● **Required work**: Set the data below down again, exactly, with every picture left out.

● **Dataset section**:
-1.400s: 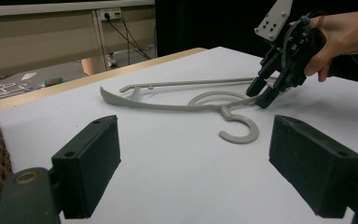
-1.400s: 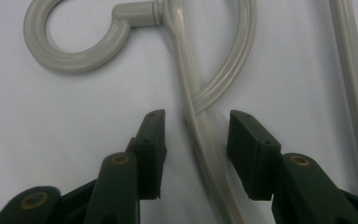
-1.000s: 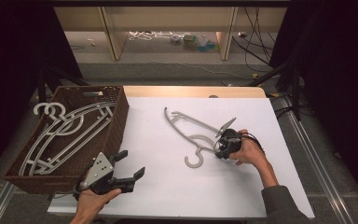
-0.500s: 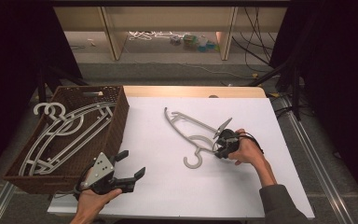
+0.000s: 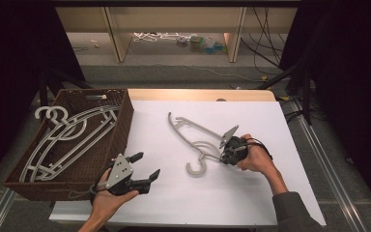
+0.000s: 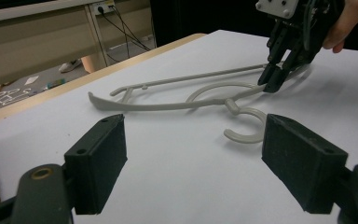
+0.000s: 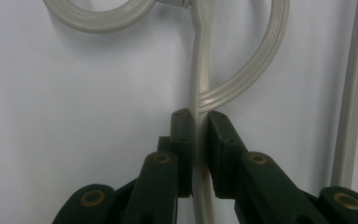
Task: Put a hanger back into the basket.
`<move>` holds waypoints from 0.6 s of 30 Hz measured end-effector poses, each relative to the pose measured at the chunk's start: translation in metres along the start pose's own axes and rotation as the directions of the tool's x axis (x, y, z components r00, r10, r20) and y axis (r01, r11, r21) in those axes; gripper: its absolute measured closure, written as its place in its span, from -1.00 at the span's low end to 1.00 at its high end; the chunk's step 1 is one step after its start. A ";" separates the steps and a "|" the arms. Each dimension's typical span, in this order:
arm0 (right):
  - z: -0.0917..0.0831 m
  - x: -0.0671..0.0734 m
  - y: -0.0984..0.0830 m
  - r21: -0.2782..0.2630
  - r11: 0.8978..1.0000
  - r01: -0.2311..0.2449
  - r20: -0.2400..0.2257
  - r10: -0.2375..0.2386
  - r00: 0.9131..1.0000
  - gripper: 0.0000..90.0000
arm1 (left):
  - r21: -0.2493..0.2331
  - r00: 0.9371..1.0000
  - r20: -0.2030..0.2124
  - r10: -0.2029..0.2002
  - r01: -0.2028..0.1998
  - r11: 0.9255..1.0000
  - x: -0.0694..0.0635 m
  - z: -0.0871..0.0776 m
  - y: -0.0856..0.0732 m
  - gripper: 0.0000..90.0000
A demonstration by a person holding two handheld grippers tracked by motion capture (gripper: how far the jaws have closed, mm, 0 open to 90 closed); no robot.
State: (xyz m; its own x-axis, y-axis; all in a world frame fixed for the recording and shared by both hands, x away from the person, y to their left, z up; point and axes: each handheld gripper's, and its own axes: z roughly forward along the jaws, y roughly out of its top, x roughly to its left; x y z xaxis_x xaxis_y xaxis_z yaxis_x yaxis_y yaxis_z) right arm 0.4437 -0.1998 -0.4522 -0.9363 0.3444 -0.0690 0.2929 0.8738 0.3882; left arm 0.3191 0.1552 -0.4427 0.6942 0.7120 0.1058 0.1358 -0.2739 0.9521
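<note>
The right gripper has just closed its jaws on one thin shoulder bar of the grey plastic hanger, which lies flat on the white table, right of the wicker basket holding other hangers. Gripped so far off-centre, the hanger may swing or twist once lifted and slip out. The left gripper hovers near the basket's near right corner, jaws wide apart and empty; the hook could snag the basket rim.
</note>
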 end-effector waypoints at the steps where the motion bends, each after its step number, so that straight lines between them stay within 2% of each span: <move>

● **Task solution**:
-1.400s: 
-1.400s: 
-1.000s: 
-0.500s: 
+0.000s: 
+0.000s: 
+0.000s: 
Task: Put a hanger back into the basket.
`<move>` holds waypoints from 0.6 s of 30 Hz measured end-effector poses, each relative to the pose measured at the chunk's start: translation in metres along the start pose's own axes and rotation as the directions of the tool's x axis (x, y, z components r00, r10, r20) and y axis (r01, r11, r21) in those axes; gripper: its absolute measured closure, written as its place in its span, from -1.00 at the span's low end to 1.00 at its high end; the chunk's step 1 is one step after its start. A ";" separates the steps and a "|" the arms. Each dimension's typical span, in this order:
arm0 (right):
  - z: -0.0917..0.0831 m
  - x: -0.0671..0.0734 m
  - y: -0.0984..0.0830 m
  - r21: -0.2782..0.2630
  - r11: 0.8978..1.0000
  - r01: -0.2311..0.2449
  - r20: -0.2400..0.2257
  - r10: -0.2375..0.2386
  - r00: 0.9131..1.0000
  - gripper: 0.0000..90.0000
arm1 (left):
  - r21: -0.2493..0.2331
  - r00: 0.9371..1.0000
  - r20: -0.2030..0.2124
  - r10: -0.2029..0.2002
  - r01: -0.2028..0.1998
  - r11: 0.9255..1.0000
  - x: -0.0694..0.0635 m
  - z: -0.0871..0.0776 m
  - y: -0.0856..0.0732 m
  - gripper: 0.0000..90.0000
A demonstration by a person holding two handheld grippers tracked by motion capture (gripper: how far the jaws have closed, mm, 0 open to 90 closed); no robot.
State: (xyz m; its own x-axis, y-axis; all in a world frame fixed for the recording and shared by both hands, x away from the person, y to their left, z up; point and axes: each handheld gripper's, and its own axes: z roughly forward along the jaws, y roughly out of its top, x roughly to its left; x y z xaxis_x xaxis_y xaxis_z yaxis_x yaxis_y yaxis_z) right arm 0.4437 -0.1998 -0.4522 -0.9363 0.3444 -0.0690 0.2929 0.8738 0.3882; left arm 0.3191 0.1552 -0.4427 0.6942 0.7120 0.1058 0.1358 -0.2739 0.9521
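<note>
The right gripper has just closed its jaws on one thin shoulder bar of the grey plastic hanger, which lies flat on the white table, right of the wicker basket holding other hangers. Gripped so far off-centre, the hanger may swing or twist once lifted and slip out. The left gripper hovers near the basket's near right corner, jaws wide apart and empty; the hook could snag the basket rim.
</note>
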 end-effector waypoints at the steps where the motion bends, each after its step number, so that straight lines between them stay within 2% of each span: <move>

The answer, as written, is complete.